(SOURCE DATA)

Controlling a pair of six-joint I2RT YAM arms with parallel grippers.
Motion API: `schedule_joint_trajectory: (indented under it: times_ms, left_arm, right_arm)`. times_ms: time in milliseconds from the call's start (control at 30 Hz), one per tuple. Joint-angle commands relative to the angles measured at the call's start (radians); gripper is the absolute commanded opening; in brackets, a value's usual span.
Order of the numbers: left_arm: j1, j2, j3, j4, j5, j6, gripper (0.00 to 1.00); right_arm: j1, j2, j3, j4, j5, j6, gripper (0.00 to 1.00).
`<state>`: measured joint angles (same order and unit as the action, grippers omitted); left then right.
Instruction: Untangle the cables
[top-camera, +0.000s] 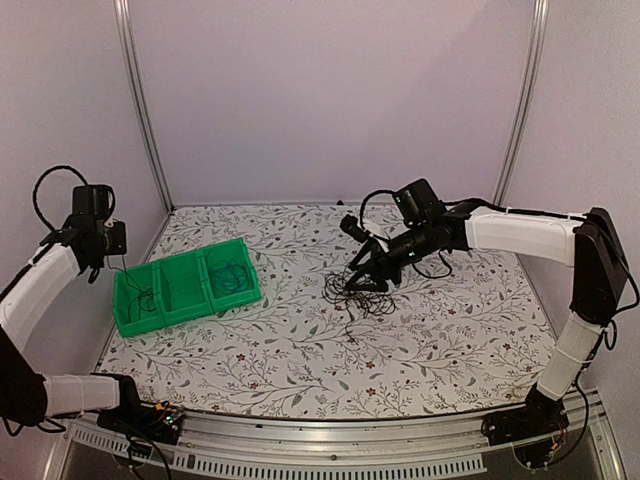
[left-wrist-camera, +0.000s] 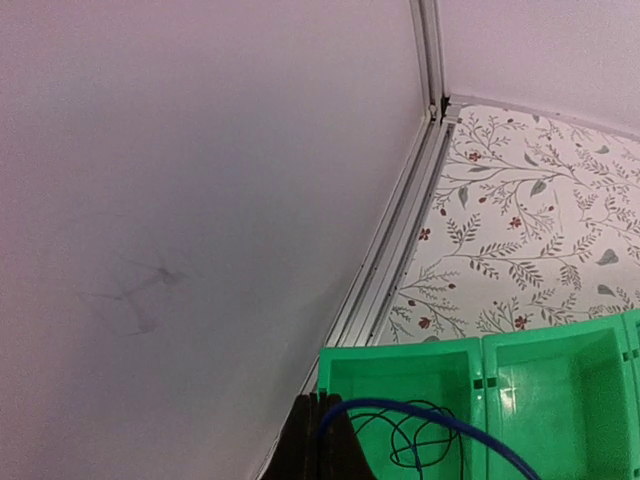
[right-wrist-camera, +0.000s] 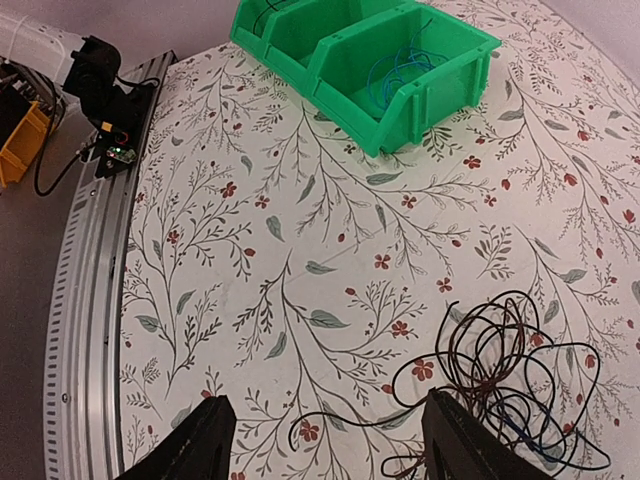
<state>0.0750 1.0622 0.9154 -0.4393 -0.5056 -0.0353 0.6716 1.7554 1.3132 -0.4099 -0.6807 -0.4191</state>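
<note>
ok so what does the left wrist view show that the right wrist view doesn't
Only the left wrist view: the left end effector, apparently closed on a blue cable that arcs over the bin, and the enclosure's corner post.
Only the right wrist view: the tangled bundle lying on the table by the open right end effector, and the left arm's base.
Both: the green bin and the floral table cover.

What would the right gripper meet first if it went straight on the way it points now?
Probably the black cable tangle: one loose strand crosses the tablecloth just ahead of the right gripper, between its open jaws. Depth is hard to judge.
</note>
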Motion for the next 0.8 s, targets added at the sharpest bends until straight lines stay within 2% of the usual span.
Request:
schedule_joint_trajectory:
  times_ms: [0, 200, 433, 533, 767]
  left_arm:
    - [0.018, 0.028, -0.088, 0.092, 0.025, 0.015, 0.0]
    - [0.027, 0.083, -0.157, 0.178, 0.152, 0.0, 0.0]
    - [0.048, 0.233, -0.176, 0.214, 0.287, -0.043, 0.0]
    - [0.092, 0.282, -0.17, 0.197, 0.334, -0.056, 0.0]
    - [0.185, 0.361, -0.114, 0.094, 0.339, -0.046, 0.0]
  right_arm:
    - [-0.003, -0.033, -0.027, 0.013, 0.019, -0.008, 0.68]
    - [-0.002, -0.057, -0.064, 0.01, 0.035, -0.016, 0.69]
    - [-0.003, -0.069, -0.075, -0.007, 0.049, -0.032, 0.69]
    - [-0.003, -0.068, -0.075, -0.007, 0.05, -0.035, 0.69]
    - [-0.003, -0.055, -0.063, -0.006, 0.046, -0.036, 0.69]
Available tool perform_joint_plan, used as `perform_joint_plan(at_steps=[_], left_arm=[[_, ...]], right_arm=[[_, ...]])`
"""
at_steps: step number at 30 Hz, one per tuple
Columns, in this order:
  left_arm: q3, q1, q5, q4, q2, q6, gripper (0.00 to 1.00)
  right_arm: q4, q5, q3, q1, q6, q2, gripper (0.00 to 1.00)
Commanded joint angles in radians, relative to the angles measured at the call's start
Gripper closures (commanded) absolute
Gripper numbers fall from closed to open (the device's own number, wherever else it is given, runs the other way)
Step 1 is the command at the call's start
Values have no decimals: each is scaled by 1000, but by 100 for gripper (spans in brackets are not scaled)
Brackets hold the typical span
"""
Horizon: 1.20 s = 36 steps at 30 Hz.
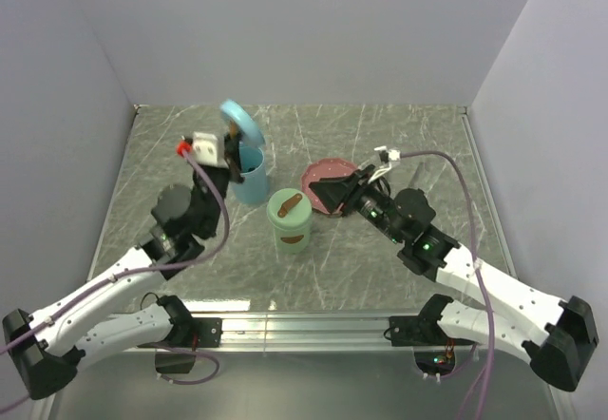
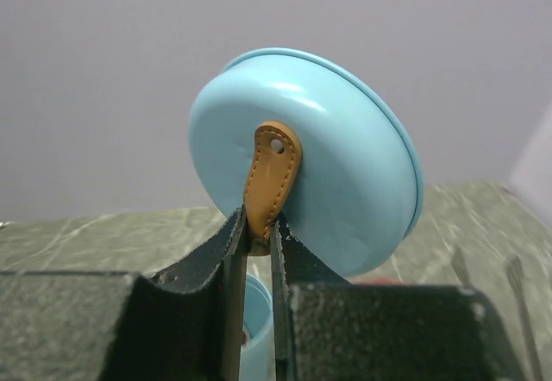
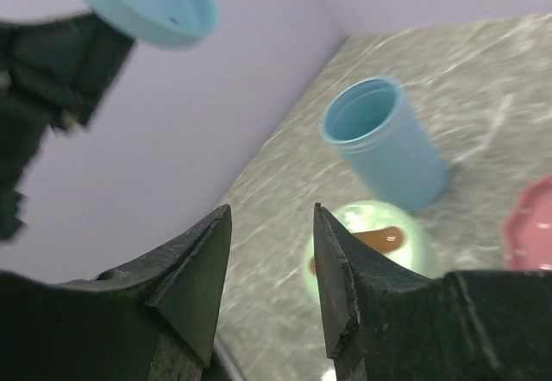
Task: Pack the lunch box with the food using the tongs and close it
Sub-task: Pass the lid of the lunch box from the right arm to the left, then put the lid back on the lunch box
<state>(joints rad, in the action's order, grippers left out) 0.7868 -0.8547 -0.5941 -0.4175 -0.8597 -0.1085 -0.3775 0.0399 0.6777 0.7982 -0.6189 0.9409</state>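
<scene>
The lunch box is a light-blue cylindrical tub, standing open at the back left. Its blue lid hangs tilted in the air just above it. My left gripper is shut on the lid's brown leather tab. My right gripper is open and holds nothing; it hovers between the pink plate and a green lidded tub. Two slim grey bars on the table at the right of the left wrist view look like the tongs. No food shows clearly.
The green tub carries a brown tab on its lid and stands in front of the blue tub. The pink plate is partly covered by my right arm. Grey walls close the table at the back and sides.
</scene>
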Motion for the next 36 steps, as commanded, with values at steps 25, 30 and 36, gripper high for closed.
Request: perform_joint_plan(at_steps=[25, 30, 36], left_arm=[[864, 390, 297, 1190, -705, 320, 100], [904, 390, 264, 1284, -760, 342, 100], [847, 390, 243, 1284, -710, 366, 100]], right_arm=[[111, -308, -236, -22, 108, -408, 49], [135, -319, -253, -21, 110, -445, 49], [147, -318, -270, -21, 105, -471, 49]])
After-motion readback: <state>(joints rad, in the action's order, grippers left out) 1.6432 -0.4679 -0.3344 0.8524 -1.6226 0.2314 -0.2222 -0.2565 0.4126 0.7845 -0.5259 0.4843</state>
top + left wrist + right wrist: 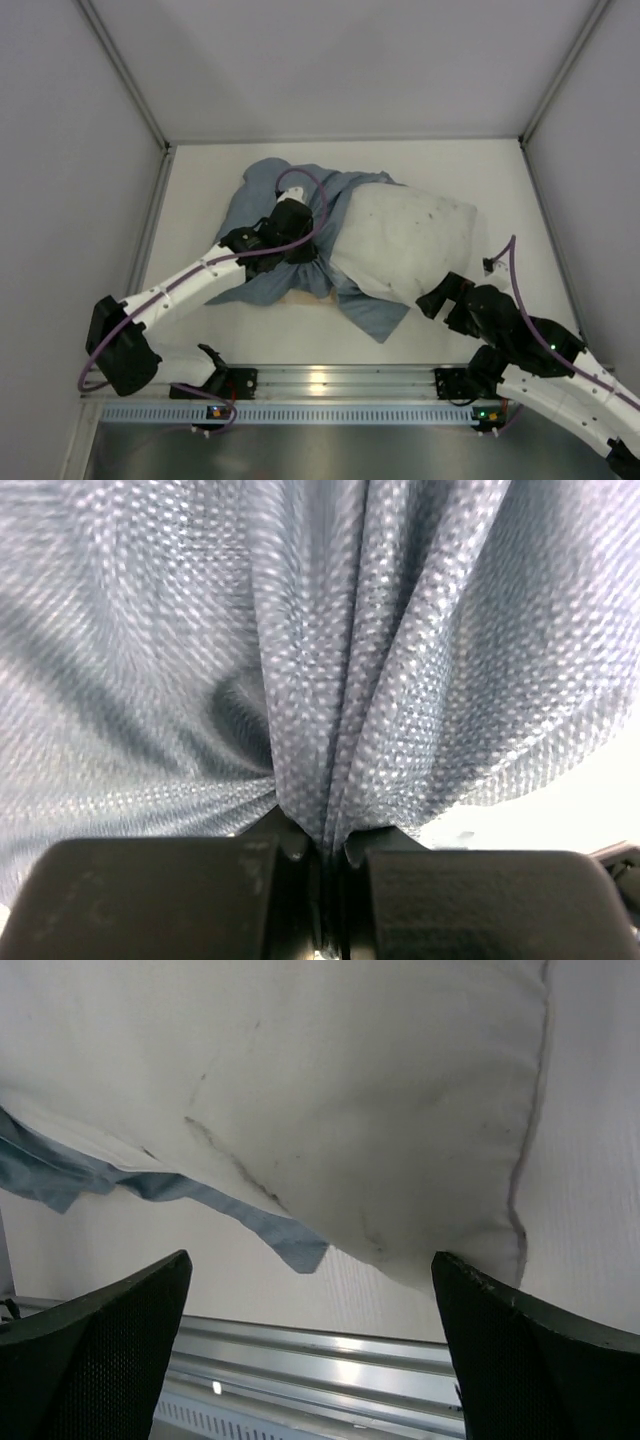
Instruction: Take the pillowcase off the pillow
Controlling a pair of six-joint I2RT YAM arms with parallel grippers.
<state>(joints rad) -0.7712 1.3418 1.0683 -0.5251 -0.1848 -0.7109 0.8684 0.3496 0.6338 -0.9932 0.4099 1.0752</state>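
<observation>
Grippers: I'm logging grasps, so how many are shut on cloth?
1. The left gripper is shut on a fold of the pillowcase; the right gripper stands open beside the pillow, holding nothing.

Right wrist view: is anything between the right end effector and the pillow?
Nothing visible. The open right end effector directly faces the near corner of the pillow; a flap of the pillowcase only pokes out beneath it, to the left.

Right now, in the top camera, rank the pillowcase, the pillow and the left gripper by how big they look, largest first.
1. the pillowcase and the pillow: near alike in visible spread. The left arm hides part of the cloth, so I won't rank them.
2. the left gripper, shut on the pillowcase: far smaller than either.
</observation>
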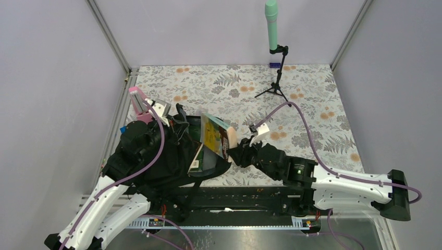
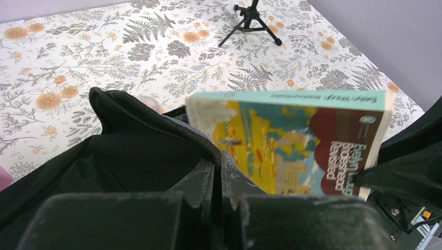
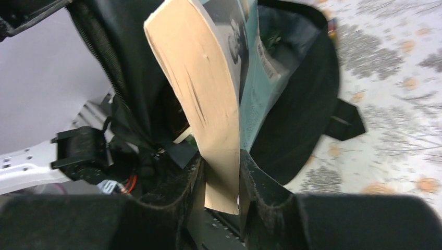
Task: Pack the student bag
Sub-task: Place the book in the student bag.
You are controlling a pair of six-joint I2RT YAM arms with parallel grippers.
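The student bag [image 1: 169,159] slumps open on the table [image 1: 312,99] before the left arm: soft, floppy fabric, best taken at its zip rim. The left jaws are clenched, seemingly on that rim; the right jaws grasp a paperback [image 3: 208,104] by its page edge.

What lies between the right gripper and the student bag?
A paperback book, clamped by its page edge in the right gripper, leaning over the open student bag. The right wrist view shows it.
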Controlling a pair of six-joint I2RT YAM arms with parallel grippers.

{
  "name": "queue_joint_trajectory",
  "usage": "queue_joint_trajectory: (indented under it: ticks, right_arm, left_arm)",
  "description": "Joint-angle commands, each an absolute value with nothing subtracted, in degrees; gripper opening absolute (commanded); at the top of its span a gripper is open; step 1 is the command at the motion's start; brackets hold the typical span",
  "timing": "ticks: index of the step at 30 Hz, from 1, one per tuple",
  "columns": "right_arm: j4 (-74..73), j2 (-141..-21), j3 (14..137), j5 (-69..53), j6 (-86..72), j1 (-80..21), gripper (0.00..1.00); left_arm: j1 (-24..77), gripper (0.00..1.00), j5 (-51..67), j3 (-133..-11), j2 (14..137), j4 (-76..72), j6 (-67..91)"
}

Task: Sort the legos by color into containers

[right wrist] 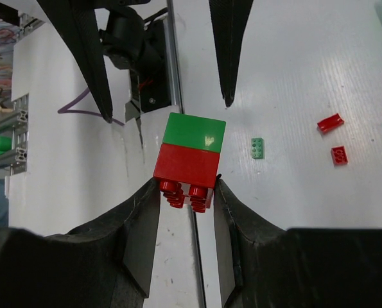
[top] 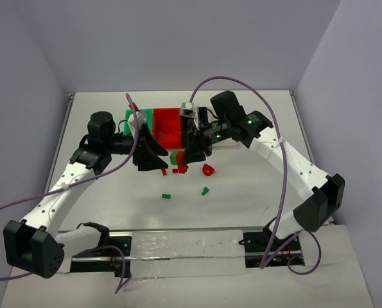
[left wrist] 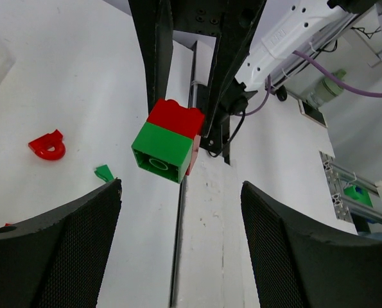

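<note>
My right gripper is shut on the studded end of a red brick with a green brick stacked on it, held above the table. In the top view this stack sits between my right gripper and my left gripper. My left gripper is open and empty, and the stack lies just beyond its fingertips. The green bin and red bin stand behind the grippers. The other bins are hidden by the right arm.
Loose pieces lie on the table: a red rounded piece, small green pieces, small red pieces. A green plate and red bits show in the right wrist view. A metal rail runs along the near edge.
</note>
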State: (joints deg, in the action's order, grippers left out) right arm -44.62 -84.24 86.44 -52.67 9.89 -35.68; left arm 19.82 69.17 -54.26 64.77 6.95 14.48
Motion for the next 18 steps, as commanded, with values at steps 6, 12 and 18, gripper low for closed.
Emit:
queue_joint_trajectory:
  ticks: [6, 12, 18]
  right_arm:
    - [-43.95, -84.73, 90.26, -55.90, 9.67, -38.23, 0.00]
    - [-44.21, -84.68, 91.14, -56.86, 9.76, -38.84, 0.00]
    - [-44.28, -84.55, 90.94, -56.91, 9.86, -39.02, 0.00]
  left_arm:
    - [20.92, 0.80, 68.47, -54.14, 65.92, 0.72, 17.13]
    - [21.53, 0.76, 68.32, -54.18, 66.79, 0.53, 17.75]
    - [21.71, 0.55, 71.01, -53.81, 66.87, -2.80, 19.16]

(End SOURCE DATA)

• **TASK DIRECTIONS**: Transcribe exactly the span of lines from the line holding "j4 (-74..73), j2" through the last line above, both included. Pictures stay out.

• **RESPONSE**:
  "columns": "right_arm: j4 (-74..73), j2 (-141..-21), j3 (14..137), j5 (-69..53), j6 (-86..72), j1 (-80..21), gripper (0.00..1.00); left_arm: j1 (-24..77), gripper (0.00..1.00), j5 (-51..67), j3 (-133..-11), j2 (14..137), j4 (-76..72), j6 (-67..91)"
}

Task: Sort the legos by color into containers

[right wrist] 
[top] 
[left wrist] 

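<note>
My right gripper is shut on the studded end of a red brick with a green brick stacked on it, held above the table. In the top view this stack sits between my right gripper and my left gripper. My left gripper is open and empty, and the stack lies just beyond its fingertips. The green bin and red bin stand behind the grippers. The other bins are hidden by the right arm.
Loose pieces lie on the table: a red rounded piece, small green pieces, small red pieces. A green plate and red bits show in the right wrist view. A metal rail runs along the near edge.
</note>
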State: (joints deg, in the action's order, grippers left out) right arm -44.62 -84.24 86.44 -52.67 9.89 -35.68; left arm 19.82 69.17 -54.26 64.77 6.95 14.48
Motion for the next 18 steps, as commanded, with values at steps 6, 12 and 18, gripper low for closed.
Emit:
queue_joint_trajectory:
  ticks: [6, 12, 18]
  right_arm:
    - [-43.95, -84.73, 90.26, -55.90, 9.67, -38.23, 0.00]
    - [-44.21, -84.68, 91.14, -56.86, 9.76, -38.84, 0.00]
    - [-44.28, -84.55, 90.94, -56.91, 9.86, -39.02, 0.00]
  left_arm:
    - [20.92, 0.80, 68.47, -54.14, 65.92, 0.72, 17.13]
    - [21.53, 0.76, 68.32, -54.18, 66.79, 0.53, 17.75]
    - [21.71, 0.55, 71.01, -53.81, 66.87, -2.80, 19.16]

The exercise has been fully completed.